Unassociated Document

UNITED STATES
SECURITIES AND EXCHANGE COMMISSION
Washington, D.C.  20549
 


FORM 8-K
 

 
CURRENT REPORT

Pursuant to Section 13 or 15(d) of the
Securities Exchange Act of 1934

Date of Report (Date of earliest event reported) July 20, 2010
 

 
U.S. CONCRETE, INC.
(Exact name of registrant as specified in its charter)
 

 
Delaware
 
000-26025
 
76-0586680
(State or other jurisdiction of incorporation)
 
(Commission File Number)
 
(IRS Employer Identification No.)

2925 Briarpark, Suite 1050, Houston, Texas  77042
(Address of principal executive offices) (Zip Code)

Registrant’s telephone number, including area code (713) 499-6200


 
Check the appropriate box below if the Form 8-K filing is intended to simultaneously satisfy the filing obligation of the registrant under any of the following provisions:

o Written communications pursuant to Rule 425 under the Securities Act (17 CFR 230.425)
o Soliciting material pursuant to Rule 14a-12 under the Exchange Act (17 CFR 240.14a-12)
o Pre-commencement communications pursuant to Rule 14d-2(b) under the Exchange Act (17 CFR 240.14d-2(b))
o Pre-commencement communications pursuant to Rule 13e-4(c) under the Exchange Act (17 CFR 240.13e-4(c))
 


Item 1.01 Entry into a Material Definitive Agreement.
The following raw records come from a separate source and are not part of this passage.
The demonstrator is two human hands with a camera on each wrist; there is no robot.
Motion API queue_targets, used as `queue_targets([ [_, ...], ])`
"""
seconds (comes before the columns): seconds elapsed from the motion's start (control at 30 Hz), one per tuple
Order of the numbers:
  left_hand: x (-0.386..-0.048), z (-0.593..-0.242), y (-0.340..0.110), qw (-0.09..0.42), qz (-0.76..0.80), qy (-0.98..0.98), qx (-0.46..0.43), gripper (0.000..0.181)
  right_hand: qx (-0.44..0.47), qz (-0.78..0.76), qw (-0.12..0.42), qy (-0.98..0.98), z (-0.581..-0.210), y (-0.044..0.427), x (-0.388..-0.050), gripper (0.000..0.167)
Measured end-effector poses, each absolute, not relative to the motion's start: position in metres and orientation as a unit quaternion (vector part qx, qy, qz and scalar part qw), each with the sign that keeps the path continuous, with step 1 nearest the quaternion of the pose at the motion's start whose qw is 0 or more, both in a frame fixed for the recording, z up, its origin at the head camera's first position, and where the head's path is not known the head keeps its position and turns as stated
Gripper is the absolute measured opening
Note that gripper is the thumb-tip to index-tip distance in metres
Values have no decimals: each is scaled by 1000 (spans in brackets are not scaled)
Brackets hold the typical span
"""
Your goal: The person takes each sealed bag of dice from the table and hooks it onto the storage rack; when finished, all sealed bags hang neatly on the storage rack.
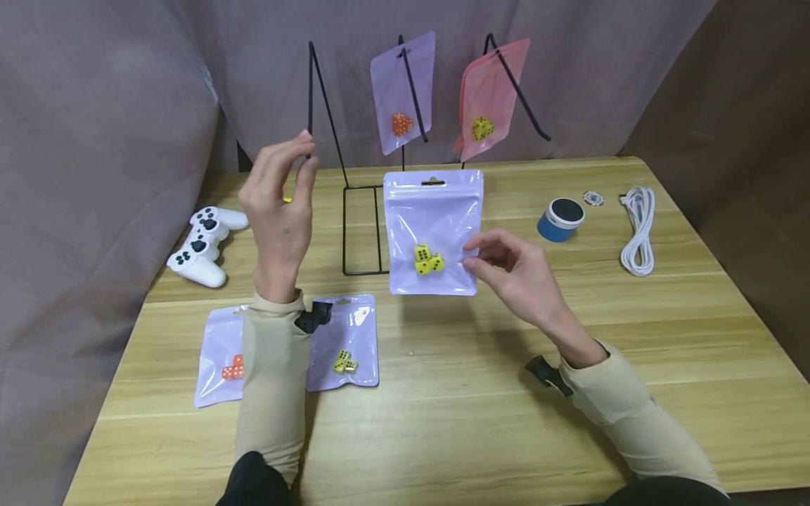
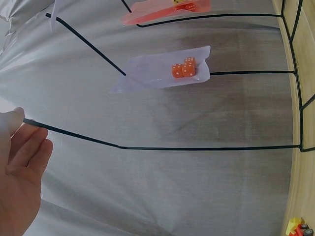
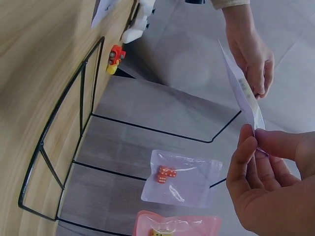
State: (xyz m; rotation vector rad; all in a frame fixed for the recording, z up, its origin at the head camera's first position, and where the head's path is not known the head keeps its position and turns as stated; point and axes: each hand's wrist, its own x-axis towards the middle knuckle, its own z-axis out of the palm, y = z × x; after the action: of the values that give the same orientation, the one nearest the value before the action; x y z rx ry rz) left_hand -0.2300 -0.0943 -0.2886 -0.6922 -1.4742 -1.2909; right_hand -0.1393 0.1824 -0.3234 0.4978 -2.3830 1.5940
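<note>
My right hand (image 1: 515, 274) pinches the right edge of a clear-fronted lilac zip bag (image 1: 405, 211) holding yellow dice (image 1: 427, 260). The bag hangs upright in the air before the rack. With thumb and fingertips, my left hand (image 1: 278, 190) holds the tip of the left prong (image 2: 74, 134) of a black wire display rack (image 1: 363, 273). On the middle prong hangs a lilac bag (image 1: 389, 84) with orange dice; the right one carries a pink bag (image 1: 493, 91) with yellow dice. In the right wrist view, the held bag (image 3: 238, 86) is nearly edge-on.
Two lilac bags lie on the table: one with orange dice (image 1: 218, 344), partly behind the left sleeve, one with yellow dice (image 1: 361, 330). A white game controller (image 1: 205, 246) sits left; a blue speaker (image 1: 560, 221), a poker chip (image 1: 593, 199) and a coiled white cable (image 1: 639, 232) lie right.
</note>
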Motion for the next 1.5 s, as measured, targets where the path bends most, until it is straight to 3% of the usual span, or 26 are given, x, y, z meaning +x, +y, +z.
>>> queue_targets([
  [0.73, -217, -283, -85, 503, -535, -614, -289, 10, 185, 555, 178, -791, -310, 179, -147, 18],
  [1.5, -216, -275, -88, 513, -530, -612, -286, 10, 171, 561, 156, -795, -301, 165, -163, 17],
])
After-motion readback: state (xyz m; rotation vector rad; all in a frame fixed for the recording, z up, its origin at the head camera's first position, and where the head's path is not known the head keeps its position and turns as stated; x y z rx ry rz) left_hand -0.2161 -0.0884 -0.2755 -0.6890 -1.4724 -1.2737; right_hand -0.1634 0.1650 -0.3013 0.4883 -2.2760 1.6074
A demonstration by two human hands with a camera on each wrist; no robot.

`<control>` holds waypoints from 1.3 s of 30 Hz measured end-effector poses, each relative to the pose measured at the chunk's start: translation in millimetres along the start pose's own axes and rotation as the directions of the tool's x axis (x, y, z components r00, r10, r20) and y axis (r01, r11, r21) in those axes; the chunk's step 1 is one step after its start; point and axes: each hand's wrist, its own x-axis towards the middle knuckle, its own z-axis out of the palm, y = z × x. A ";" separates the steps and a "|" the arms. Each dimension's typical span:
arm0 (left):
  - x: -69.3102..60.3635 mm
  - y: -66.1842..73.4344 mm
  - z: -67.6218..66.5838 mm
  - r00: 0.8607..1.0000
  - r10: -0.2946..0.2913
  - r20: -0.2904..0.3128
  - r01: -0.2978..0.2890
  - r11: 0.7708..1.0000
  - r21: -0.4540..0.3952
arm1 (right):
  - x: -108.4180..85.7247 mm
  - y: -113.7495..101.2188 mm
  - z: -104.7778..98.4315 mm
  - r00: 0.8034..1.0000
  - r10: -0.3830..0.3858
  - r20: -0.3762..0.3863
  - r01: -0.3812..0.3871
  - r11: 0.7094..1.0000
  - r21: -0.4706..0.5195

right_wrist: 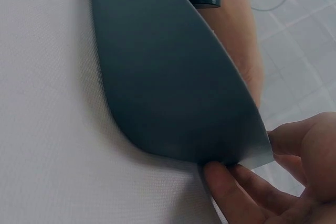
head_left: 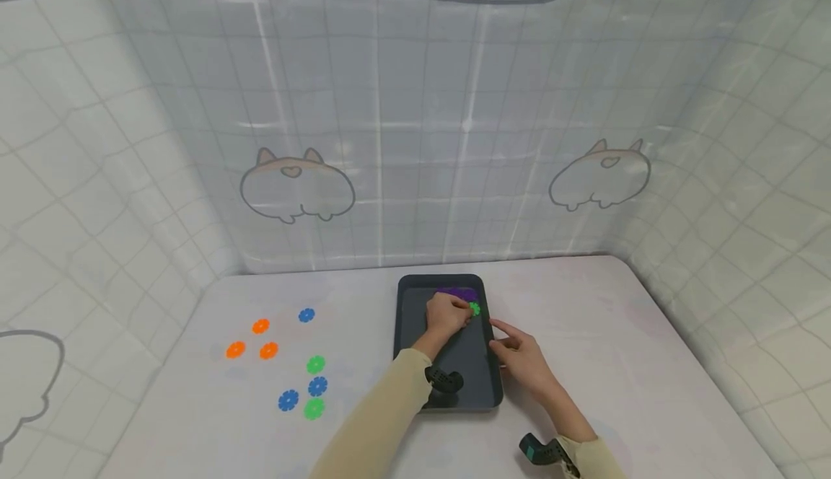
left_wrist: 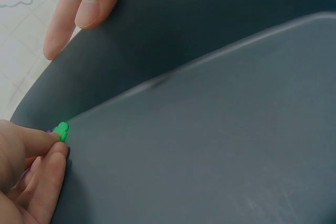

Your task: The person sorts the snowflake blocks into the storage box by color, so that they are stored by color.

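Observation:
In the head view, my left hand (head_left: pixel 448 314) is inside the dark tray (head_left: pixel 459 363), near its upper right corner. Its thumb and fingers pinch a green notched disc (head_left: pixel 475 309); the left wrist view shows the green disc (left_wrist: pixel 62 130) at the fingertips of that hand (left_wrist: pixel 31 166). Purple pieces (head_left: pixel 464 293) lie at the tray's far end, partly hidden by the hand. My right hand (head_left: pixel 529 367) is at the tray's right edge, fingers loosely extended. Up close in the right wrist view, fingers of this hand (right_wrist: pixel 283 187) touch the tray's outer wall (right_wrist: pixel 173 77).
Left of the tray, orange discs (head_left: pixel 261 326), blue discs (head_left: pixel 306 314) and green discs (head_left: pixel 315 364) lie spread on the white table (head_left: pixel 584 320). A pale, grid-patterned curtain (head_left: pixel 415 118) with cartoon drawings surrounds the table's back and sides.

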 end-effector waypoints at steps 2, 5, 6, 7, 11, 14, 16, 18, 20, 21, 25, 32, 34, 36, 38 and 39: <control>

On July 20, 2010, U.S. Concrete, Inc. (the “Company”) entered into a Purchase Letter (the “Purchase Letter”) among the Company and Monarch Alternative Capital, L.P., Whitebox Advisors, LLC and York Capital Management Global Advisors, LLC (collectively, the “Put Option Parties”) pursuant to which the Put Option Parties have granted the Company a put option (the “Put Option”).  If the Company exercises the Put Option, the Put Option Parties will be obligated to purchase an aggregate of $50 million of convertible secured notes (the “Convertible Notes”), subject to the satisfaction or waiver of the conditions set forth in the Purchase Letter.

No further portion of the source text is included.